Alongside these perfectly legal “economic” operators, value creators and captains of industry, are the shadowy criminal gangs that roam the Sahel. They are gangs because apparently, and on the surface, no government controls them. But they are also involved in less glamorous activities. Human smuggling, drug trafficking, arms dealing, illegal trans-border movement of commodities are among the actions that are making these gangs and their mafia bosses, wherever they are, thrive amid widespread misery. And, by the way, these bosses don’t have to be in the Sahel or anywhere in Africa. In the narcotics business, they are thousands of miles away in places like Colombia and elsewhere. From their headquarters and with their billions, these drug dealers remote-control the movement of their deadly cargos moving north and into Europe. And only occasionally do we hear about them. For example the airplanes full of drugs originating from Colombia that have crashed in the Sahel.

In addition to these criminals, who are in it for the money, there are also ideologically motivated gangs roaming around as well. Al-Qaeda’s North Africa franchise has been on everyone’s mind as the enemy number one to beat these days.  AQIM or Al-Qaeda in the Islamic Maghreb as it is known here has become central in furthering the destabilization of an already destabilized Sahel. AQIM is certainly a force to reckon with. Not because they have strong manpower or an effective strategy, but because no one can police the region effectively to neutralize them, therefore allowing them to strike in poorly controlled vast territories. Although AQIM is what the French like to refer to as “la bête noire,” they are not necessarily the biggest threat as a single force. In fact, AQIM is a divided organization with a faction seemingly more ideological than the other, each of which has its own leader. Although all of these factions are said to be reporting to the same man, ultimately what happens in one corner of the vast desert, stays in that corner. Eventually, these gangs have one thing in common and that is to engage in the lucrative kidnapping business.  Many locals and European travelers have particularly suffered on the hands of these groups, often with deadly consequences. The most ideological factions of AQIM seem to enjoy rather brutal endings of their kidnappings, with the killings of their victims publicized in the world media. Others seem to be willing to negotiate the terms of the ransoms, willing to even compromise on the ideological front as long as nations are willing to spend a few millions of dollars to save their citizens.

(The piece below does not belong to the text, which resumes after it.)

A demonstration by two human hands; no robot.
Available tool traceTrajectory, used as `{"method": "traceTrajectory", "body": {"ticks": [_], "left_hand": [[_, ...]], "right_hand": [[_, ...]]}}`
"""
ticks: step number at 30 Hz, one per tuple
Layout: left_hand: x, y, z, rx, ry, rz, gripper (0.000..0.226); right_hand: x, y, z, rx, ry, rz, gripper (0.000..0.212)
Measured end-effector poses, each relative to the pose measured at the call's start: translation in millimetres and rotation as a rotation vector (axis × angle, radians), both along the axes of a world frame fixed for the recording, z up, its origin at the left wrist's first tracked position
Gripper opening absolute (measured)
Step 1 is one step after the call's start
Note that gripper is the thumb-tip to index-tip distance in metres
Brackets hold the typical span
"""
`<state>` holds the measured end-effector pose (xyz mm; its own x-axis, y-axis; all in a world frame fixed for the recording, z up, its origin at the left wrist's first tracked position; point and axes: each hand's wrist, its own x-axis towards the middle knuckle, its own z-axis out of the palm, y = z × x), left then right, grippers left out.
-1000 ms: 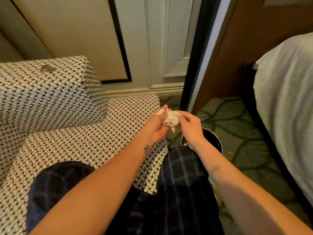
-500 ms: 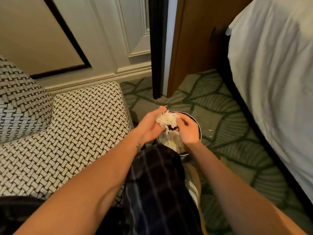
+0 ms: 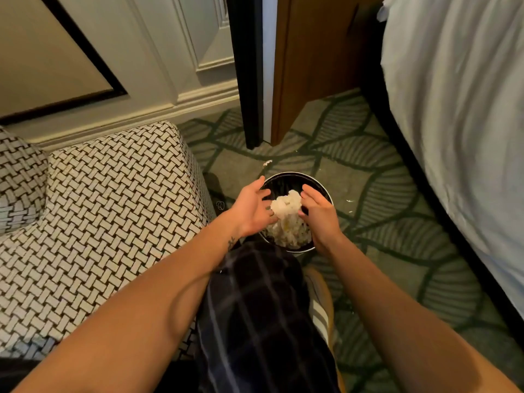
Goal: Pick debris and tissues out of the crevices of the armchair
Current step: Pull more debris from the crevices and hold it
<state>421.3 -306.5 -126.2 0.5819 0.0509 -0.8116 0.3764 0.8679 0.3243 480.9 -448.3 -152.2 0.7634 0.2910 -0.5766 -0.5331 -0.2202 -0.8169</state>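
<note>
Both my hands hover over the black bin (image 3: 292, 173), fingers straight and spread, gripping nothing. My left hand (image 3: 252, 211) is at its left rim and my right hand (image 3: 317, 217) at its right. The crumpled tissue wad (image 3: 286, 204) sits between the palms, directly above the paper already heaped inside. Whether my palms touch the wad, I cannot tell. Held open this way, they let it fall straight in, I judge. The bin stands on the carpet just right of the armchair (image 3: 113, 208), within reach from the seat. Small white scraps (image 3: 267, 163) lie on the carpet beyond the bin, uncollected.
</note>
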Motion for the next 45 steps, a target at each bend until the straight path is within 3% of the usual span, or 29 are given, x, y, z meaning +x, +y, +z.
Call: {"method": "traceTrajectory", "body": {"ticks": [7, 11, 22, 30, 40, 45], "left_hand": [[-5, 2, -1, 0.019, 0.005, -0.015, 0.076], [-18, 3, 20, 0.003, -0.102, 0.009, 0.083], [-96, 41, 105, 0.052, -0.366, 0.155, 0.086], [-210, 97, 162, 0.203, -0.411, 0.382, 0.082], [-389, 164, 187, 0.359, -0.339, 0.609, 0.085], [-481, 172, 184, 0.352, -0.359, 0.784, 0.082]], "right_hand": [[-7, 2, 9, 0.066, 0.025, -0.016, 0.028], [-15, 13, 31, 0.130, 0.053, -0.021, 0.027], [-65, 67, 136, 0.271, 0.012, 0.226, 0.028], [-149, 145, 207, 0.334, -0.046, 0.612, 0.034], [-297, 230, 227, 0.410, 0.028, 0.853, 0.037], [-371, 265, 235, 0.380, 0.018, 1.092, 0.037]]}}
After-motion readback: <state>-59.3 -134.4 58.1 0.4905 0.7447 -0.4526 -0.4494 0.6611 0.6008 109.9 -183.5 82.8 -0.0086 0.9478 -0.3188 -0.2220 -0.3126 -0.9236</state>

While it is possible that the AQIM risk is often overblown by the various governments and their intelligence services, the risk is no less real for the Sahel as long as no one has ownership of the security of the region.  And as of now, no one does. So the question we have asked ourselves is what strategy would we recommend as an approach to securing the Sahel?  The answer might surprise you.

The Touareg Card:

The State of Mali is the latest to showcase a series of dramas that originate from its deeply dysfunctional political system. As stated above, problems include poverty, racial tension, religious divisions and an incapable government with the now-deposed President known for cozying up to criminal elements, including an un-publicized peace treaty with AQIM. The country is battling what is clearly a civil war, one that may be the result of a government policy aimed at further impoverishing the country’s Touareg populations based in the north.

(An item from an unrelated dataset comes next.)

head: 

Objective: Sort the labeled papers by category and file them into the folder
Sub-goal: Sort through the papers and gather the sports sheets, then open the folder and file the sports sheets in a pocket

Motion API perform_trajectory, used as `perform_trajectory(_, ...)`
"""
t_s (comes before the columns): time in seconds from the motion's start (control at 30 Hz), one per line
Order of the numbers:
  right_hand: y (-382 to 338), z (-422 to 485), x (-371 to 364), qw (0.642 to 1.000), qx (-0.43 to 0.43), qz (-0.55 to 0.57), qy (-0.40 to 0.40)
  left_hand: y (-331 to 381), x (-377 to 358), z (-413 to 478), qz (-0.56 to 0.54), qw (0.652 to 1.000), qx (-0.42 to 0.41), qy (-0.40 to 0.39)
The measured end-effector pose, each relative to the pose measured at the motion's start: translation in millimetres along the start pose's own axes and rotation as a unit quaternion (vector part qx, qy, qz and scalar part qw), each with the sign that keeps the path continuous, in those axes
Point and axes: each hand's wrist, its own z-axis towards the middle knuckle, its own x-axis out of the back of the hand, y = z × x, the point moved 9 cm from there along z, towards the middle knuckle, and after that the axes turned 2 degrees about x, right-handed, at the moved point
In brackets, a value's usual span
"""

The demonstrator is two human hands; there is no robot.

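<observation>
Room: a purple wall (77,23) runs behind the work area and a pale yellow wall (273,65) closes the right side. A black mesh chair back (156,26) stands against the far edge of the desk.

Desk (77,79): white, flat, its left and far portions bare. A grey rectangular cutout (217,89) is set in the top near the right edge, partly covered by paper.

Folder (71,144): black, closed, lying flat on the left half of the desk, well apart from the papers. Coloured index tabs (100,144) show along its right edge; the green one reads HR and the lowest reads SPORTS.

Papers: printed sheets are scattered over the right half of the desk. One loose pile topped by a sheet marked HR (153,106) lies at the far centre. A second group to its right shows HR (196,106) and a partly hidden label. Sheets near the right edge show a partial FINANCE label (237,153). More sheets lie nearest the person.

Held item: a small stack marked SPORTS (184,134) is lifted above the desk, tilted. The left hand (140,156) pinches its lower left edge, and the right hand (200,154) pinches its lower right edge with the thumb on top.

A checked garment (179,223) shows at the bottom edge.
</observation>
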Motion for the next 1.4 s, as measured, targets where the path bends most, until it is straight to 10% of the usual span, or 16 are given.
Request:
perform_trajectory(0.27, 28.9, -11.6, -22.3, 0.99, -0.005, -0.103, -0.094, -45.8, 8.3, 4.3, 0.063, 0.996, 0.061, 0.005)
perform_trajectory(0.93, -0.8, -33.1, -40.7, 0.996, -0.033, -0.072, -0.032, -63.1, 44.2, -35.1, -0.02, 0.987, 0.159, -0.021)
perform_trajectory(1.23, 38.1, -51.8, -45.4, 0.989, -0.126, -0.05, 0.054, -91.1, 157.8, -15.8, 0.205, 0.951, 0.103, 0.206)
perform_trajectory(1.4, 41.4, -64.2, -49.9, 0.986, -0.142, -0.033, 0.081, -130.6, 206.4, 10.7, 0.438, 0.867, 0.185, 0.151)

The Touareg uprising in Mali, which culminated with the recent takeover by Touareg rebels of towns like Gao and Timbuktu, is not an overnight event. Touareg grievances started decades ago as segregation, economic despair and social misery have been Bamako’s central policy toward them, planned or not. Yet, northern Mali has always been the Touaregs’ home. It is a vast territory that is part of larger territorial expanse that covers at least parts of Algeria, Libya, Niger, Burkina Faso and other nations, and extending further into troubled nations like Chad, Sudan, Mauritania, etc. The Sahel and the Sahara desert have been home to the Touaregs for centuries, so much so that their knowledge of the terrain is unsurpassed. No other ethnic group can match their skills and capabilities when it comes to handling the Sahelian landscape. And because of this fact, pacifying the Sahel, securing it and taking it away from the likes of AQIM and criminal gangs will not happen without the Touaregs’ agreeing and taking an active part to it.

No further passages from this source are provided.